Barack Obama will take no action, or even make any statement, that would support criticism of his government’s pure and noble intentions. That’s another reason nobody ever gets fired during his scandals – he regards such action as a display of weakness, an admission of guilt, an invitation for further political damage from his opponents. You’re not supposed to question that any of Obama’s appointees, or their top lieutenants, are less than 100 percent invested in the tireless pursuit of noble goals such as “access to quality health care.” You’re not supposed to question Obama’s judgment in who he appoints, how he chooses to supervise them, or how he spends his time. And you’re not supposed to get angry at him for claiming he only learns about these massive scandals by reading the newspaper.

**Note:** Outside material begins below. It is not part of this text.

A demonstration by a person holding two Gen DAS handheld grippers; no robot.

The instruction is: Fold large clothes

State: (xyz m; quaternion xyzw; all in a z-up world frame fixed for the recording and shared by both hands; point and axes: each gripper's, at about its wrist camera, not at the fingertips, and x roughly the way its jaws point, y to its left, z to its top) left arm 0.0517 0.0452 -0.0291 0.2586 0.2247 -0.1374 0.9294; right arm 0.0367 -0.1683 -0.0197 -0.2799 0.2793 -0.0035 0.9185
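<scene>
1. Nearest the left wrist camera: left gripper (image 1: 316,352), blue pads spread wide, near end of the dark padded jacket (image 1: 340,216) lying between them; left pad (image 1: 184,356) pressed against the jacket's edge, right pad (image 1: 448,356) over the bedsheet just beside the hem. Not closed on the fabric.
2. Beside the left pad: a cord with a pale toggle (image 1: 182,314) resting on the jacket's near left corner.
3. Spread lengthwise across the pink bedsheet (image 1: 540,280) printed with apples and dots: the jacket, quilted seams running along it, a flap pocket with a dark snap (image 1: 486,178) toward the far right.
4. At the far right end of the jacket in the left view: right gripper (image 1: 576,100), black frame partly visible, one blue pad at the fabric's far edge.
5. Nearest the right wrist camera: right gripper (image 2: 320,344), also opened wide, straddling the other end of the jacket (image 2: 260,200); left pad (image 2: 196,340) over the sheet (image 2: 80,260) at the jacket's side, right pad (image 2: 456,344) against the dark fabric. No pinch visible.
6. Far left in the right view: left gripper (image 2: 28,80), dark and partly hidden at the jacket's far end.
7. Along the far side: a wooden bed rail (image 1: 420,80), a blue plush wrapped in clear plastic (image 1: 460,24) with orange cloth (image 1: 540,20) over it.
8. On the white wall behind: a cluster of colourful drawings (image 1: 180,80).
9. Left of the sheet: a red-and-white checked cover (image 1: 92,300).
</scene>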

Obama’s official position on his own performance is that he’s never done anything wrong, and all of his problems are the fault of either his enemies or his predecessors. If he sacks Eric Shinseki, it will be slightly harder for him to maintain that pretense until he leaves office, so it’s going to take a lot of arm-twisting from Democrats before the President would consider such drastic action… and if it happens, I would bet heavily that it will be made to look like it was Shinseki’s idea to resign. At this point, I’d say the smart money is on nobody getting hit with anything worse than “administrative leave,” i.e. a paid vacation.
Update: And yet another secret waiting list is discovered at a VA clinic in Gainesville, Florida. This is a systemic crisis, not a little hiccup that can be fixed with “reforms” implemented by the same management that allowed it to happen.